これにたいしてアウグスティヌスは、運命の女神の支配下にある死すべき人間が悩みのない生涯を望むことなどできないとさとす。次に自分のために生きていないということについては、世の中の大半の人間が、かのユリウス・カエサルですら、他人のために生きた側面があったとして、ペトラルカを説得する。

 ペトラルカの憂鬱の種はもうひとつある。都市だ。彼は自分が住むアヴィニョンを「地上でもっとも鬱陶しくて騒々しいこの都市。まさに世界中の汚物にあふれた、息のつまりそうな底なしの掃きだめ」(144ページ)と形容する。「汚臭にみちた街路。吠え猛る犬の群れに混じった汚らしい豚ども。壁をゆする車輪のきしり。交錯しながら走りかう馬車。そして種々雑多な人間たち。…おびただしいわめき声による、ひどい騒音。殺到して押しあう群衆」。これらのことが「良き学芸の研究をさまたげます」。またもやホラティウスがいうように、「詩人はおしなべて森を愛し、都市を避ける」。

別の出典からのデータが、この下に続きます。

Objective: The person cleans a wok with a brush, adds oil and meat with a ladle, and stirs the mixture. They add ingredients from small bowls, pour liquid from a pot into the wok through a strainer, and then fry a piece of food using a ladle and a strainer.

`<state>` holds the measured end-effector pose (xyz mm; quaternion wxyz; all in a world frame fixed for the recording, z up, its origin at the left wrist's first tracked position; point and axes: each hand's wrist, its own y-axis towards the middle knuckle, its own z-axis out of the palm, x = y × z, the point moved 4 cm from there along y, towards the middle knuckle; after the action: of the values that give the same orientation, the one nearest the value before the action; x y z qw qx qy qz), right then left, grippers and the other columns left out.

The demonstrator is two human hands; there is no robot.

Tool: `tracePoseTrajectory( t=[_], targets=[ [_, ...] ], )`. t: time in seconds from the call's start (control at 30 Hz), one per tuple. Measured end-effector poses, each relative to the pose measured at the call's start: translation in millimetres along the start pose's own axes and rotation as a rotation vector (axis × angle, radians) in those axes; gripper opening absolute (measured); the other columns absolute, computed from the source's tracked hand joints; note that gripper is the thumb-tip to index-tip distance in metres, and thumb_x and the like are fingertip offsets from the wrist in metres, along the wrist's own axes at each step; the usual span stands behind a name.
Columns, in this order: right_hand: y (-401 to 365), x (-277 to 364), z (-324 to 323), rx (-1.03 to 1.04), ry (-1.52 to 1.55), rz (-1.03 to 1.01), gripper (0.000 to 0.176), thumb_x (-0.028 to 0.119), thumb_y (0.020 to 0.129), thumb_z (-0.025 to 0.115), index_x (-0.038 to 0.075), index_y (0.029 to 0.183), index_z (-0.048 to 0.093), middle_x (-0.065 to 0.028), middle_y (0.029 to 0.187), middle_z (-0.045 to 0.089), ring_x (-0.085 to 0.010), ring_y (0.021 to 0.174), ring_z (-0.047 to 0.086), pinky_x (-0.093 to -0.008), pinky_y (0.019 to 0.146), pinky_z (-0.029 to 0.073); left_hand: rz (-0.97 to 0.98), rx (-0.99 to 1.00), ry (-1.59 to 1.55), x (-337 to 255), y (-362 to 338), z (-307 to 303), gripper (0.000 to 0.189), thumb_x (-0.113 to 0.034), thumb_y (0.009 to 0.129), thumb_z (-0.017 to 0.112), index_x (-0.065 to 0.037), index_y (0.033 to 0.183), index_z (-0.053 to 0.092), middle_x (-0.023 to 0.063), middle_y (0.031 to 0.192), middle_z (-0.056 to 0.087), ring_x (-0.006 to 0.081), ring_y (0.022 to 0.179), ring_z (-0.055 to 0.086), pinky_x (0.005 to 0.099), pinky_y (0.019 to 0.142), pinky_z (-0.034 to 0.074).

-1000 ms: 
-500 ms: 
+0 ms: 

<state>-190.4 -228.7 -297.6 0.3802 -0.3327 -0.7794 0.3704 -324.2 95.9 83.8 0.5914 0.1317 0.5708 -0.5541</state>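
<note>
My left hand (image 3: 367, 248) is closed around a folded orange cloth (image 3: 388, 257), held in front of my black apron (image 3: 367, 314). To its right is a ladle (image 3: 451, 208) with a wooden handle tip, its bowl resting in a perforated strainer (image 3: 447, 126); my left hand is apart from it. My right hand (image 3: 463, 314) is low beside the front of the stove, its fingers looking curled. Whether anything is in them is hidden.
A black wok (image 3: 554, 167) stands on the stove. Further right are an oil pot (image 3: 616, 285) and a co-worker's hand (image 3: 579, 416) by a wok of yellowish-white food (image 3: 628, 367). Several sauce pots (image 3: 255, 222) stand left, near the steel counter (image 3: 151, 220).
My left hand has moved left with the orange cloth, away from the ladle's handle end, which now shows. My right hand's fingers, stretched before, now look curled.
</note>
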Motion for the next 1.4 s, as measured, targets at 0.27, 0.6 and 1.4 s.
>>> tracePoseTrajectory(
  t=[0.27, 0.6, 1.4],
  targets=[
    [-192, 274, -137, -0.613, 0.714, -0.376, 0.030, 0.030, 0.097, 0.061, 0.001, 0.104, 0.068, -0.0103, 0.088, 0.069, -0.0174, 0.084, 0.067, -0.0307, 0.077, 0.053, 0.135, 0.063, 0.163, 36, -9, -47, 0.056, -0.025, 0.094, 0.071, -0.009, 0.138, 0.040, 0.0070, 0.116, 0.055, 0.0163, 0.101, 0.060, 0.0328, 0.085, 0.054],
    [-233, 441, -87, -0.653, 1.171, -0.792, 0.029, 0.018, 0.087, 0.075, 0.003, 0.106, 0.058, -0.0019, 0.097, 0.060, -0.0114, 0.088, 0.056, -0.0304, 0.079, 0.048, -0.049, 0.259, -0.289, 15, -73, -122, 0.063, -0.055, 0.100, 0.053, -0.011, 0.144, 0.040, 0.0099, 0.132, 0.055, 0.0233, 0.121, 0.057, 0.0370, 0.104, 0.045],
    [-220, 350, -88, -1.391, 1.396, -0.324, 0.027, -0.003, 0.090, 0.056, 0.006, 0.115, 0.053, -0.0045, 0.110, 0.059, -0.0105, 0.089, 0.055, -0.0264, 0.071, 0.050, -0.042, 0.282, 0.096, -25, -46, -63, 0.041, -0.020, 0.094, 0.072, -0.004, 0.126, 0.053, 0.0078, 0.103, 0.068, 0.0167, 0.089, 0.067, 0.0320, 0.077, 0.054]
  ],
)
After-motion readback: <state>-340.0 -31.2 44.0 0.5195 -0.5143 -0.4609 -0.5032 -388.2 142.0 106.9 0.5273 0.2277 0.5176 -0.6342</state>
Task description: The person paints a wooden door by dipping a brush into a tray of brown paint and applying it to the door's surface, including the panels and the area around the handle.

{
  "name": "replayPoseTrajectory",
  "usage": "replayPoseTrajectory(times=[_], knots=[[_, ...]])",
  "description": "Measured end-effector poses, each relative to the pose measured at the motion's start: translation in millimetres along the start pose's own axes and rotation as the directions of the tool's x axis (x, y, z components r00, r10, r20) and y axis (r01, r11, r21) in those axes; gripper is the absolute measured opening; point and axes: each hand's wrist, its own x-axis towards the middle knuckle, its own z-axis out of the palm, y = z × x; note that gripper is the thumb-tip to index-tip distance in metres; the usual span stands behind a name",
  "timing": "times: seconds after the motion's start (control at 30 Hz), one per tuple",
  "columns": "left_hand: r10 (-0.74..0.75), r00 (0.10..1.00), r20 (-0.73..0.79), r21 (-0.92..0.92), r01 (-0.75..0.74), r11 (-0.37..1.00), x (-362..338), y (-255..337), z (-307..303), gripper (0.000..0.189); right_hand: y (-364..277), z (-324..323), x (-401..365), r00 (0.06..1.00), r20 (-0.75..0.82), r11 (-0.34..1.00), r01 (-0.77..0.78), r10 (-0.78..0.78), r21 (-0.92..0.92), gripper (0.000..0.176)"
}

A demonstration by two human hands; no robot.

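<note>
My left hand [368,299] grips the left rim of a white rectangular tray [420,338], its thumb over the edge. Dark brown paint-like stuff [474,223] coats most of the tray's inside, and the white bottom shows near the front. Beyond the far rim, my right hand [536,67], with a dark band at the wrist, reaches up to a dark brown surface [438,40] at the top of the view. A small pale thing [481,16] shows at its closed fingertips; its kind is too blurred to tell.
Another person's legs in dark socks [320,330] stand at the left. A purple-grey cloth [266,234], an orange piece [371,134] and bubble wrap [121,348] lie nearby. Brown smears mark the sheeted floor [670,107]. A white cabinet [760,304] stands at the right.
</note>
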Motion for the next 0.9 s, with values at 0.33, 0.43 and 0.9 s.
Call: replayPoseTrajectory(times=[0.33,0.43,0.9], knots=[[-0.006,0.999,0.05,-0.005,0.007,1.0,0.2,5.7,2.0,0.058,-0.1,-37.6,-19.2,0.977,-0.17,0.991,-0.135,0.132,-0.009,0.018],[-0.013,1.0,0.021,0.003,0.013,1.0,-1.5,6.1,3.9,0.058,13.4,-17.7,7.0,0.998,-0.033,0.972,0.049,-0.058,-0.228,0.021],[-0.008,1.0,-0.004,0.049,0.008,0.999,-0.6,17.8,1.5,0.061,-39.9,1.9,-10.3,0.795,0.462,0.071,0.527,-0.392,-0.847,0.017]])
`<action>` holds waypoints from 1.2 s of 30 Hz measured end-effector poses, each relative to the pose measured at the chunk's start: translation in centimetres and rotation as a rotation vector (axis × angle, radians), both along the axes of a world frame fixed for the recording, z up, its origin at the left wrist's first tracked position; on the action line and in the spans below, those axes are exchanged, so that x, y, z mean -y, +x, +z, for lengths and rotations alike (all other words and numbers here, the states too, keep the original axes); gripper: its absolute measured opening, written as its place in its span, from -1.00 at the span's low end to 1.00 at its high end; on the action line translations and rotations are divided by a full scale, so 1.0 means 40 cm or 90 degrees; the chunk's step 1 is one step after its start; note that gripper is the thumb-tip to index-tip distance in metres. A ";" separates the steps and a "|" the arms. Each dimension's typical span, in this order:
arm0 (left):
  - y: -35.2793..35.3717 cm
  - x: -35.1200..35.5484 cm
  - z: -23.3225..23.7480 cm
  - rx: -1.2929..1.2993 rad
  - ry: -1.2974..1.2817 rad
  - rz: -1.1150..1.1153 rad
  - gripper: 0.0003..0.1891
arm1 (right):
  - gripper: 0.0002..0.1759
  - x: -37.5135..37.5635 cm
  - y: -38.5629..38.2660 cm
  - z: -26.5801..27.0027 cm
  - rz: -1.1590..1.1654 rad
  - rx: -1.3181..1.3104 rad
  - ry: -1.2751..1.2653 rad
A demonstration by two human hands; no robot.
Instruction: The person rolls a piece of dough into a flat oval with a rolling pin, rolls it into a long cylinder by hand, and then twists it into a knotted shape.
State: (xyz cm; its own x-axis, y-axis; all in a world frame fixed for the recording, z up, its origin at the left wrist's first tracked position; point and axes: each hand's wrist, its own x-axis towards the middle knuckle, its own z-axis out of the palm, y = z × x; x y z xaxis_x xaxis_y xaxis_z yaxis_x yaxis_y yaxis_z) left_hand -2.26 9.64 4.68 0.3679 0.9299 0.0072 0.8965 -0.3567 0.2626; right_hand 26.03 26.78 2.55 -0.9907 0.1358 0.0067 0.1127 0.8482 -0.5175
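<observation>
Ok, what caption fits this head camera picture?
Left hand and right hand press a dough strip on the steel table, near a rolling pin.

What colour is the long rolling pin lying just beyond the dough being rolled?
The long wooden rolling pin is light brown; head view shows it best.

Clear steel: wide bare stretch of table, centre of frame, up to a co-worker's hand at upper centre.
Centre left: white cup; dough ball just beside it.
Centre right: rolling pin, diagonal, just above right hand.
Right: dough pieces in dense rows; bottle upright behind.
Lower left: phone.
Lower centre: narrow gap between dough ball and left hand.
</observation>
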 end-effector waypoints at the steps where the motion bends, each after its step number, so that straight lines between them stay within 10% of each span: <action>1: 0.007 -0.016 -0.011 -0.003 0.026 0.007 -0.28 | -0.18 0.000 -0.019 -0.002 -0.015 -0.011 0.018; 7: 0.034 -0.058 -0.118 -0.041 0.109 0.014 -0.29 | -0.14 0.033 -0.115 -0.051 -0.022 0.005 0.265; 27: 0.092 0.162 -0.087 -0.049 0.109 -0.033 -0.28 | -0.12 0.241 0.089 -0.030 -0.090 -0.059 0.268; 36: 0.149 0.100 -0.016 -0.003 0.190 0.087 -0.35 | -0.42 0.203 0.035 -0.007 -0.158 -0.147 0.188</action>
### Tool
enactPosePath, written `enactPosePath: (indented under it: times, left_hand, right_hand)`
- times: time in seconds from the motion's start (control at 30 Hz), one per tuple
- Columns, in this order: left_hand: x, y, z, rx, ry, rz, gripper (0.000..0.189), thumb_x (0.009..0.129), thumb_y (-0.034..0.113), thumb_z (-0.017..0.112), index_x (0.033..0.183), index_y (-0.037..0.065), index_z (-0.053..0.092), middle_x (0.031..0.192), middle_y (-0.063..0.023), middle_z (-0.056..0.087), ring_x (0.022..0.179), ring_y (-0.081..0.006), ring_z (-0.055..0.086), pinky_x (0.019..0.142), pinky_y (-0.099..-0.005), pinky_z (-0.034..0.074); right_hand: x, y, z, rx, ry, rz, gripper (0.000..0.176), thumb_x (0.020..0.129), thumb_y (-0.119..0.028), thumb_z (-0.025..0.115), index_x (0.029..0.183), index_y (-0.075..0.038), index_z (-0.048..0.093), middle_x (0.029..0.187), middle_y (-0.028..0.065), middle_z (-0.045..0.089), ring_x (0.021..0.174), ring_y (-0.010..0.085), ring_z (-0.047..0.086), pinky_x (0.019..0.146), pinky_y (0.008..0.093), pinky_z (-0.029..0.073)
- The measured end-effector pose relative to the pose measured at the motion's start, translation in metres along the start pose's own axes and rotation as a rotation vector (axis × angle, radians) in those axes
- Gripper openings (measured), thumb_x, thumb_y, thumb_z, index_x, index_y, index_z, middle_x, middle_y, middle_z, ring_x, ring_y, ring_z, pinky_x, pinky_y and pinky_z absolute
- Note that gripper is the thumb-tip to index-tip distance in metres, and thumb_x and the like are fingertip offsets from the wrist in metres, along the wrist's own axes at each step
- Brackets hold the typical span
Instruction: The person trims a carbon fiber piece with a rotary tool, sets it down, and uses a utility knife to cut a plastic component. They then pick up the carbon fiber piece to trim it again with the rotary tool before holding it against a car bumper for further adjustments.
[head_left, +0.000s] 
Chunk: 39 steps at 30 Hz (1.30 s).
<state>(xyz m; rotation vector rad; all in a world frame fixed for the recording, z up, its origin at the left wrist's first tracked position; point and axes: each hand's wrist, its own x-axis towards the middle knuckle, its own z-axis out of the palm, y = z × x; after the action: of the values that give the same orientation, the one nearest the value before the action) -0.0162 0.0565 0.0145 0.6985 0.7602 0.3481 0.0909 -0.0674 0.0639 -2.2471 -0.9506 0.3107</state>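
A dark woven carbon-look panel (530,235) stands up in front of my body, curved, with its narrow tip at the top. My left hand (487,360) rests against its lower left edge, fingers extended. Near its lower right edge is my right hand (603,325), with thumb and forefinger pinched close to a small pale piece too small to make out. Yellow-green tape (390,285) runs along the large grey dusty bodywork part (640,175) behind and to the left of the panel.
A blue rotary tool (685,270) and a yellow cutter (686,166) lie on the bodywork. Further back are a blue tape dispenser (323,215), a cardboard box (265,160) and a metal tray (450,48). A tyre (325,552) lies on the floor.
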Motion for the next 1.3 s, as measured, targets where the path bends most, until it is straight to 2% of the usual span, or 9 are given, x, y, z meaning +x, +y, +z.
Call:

 アウグスティヌスは心の内なる騒ぎを鎮めれば、都市の喧騒にかき乱されることはなくなるだろうとアドバイスする。そのためにセネカキケロの書物を読み、その過程でのちのち思いかえして有用でありそうな文章に出会ったら、そこに書きこみをすることでそれらを心に刻みつけ、憂鬱な気分に抵抗するための武器とせよという。

 最後にアウグスティヌスは、そもそもその気になれば貧乏からも都市からも自らの意志で脱出できるのだから、それらのことで過度に思い悩むのはやめよと諭す。これにペトラルカはいちおう納得する。「大多数の人たちとくらべて、わたしの境遇は、いつもほどみじめには思われなくなりました」。しかし心の底からは納得しない。「大いに異存があります。なによりもまず、都市をすてるのはたやすいことで、私の自由意志によるというお考えです」(153ページ)。